MLOps 學習筆記（三）：Fine-Tuning 預訓練模型做文字分類

前言

Phase 2 結束後，我已經理解了 Transformer 的底層原理，也知道 HuggingFace 怎麼用。但理解「模型怎麼運作」和「讓模型學會做一件新事」是兩回事。

Fine-Tuning 是這個差距的橋樑。

白話說：DistilBERT 預訓練時看過幾億句英文，學會了「語言的感覺」——詞義、語法、語境。但它不知道「電影評論是正面還是負面」是什麼意思。Fine-tuning 就是拿這個已經懂語言的模型，餵給它你的標記資料，讓它的參數慢慢調整，學會這個新任務。

Phase 3 的練習任務：用 IMDb 電影評論資料集，fine-tune DistilBERT 做情感分類（正面/負面）。

背景知識

為什麼不從頭訓練（Train from Scratch）？

BERT-base 有 1.1 億個參數，從頭訓練需要數百萬筆資料、數週的 GPU 運算時間，成本極高。

Fine-tuning 只需要：

少量標記資料（幾百到幾千筆）
幾個 epoch（通常 2-5 輪）
比預訓練低得多的 learning rate（不破壞已有知識）

為什麼 learning rate 要很小（2e-5）？

預訓練模型的參數已經「很有價值」，存著語言的知識。用太大的 lr 一次改太多，會把原本學到的語言知識「破壞掉」（稱為 catastrophic forgetting）。

全量 Fine-tune vs PEFT/LoRA

方式	特點	適用場景
全量 Fine-tune	調整所有參數	資料足夠、有 GPU 資源
PEFT/LoRA	只加入少量可訓練參數	記憶體受限、大型模型

LoRA（Low-Rank Adaptation）的概念：凍結原始權重，只在旁邊插入低秩矩陣，大幅減少需要訓練的參數量。DistilBERT 內部也包含 Positional Encoding，讓模型能感知詞序（如下圖所示）。

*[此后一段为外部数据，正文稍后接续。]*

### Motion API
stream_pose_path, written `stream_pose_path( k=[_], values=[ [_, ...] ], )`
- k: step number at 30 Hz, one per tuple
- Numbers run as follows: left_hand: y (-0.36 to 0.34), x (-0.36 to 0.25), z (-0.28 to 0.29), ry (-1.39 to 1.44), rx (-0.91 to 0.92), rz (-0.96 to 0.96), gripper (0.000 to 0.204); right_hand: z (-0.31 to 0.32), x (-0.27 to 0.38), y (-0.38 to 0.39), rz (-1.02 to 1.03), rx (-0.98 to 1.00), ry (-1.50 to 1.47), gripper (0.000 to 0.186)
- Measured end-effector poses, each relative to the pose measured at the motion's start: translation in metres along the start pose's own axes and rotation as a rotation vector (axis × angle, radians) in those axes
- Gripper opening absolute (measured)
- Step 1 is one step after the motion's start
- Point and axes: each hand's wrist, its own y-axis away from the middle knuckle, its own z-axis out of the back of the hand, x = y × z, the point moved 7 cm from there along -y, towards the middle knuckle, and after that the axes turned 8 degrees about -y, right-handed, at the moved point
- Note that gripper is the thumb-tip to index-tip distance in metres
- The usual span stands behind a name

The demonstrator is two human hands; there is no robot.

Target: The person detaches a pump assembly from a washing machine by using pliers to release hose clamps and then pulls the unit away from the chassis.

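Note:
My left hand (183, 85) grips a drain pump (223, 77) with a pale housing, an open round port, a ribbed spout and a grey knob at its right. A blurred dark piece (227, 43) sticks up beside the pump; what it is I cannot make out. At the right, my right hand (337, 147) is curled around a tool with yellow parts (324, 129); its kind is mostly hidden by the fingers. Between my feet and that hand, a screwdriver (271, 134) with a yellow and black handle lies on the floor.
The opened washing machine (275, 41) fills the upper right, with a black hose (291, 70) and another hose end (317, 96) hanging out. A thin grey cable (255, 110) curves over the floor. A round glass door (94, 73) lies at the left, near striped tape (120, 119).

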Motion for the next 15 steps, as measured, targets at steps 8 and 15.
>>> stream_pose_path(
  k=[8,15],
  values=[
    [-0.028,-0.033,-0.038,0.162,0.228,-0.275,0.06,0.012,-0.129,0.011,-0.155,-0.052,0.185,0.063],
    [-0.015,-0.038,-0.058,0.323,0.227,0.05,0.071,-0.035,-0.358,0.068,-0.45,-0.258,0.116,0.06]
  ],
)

Positional Encoding 位置編碼示意圖

▲ DistilBERT 內建 Positional Encoding，用 sin/cos 波形將位置資訊編進每個 token 向量，讓模型理解詞序

Phase 3 實作解析

第一步：資料準備

Tensor 結構圖：input_ids 與 attention_mask 的底層形態

圖1 ▲ 資料進入模型前的物理形態：Batch Size × Seq Length 的 2D Tensor，input_ids 存 token ID，attention_mask 標記真實 token（1）與 padding（0）

from datasets import load_dataset
from transformers import AutoTokenizer

dataset = load_dataset("imdb")
# 為了快速實驗，只取小樣本
small_train = dataset["train"].shuffle(seed=42).select(range(500))
small_test  = dataset["test"].shuffle(seed=42).select(range(100))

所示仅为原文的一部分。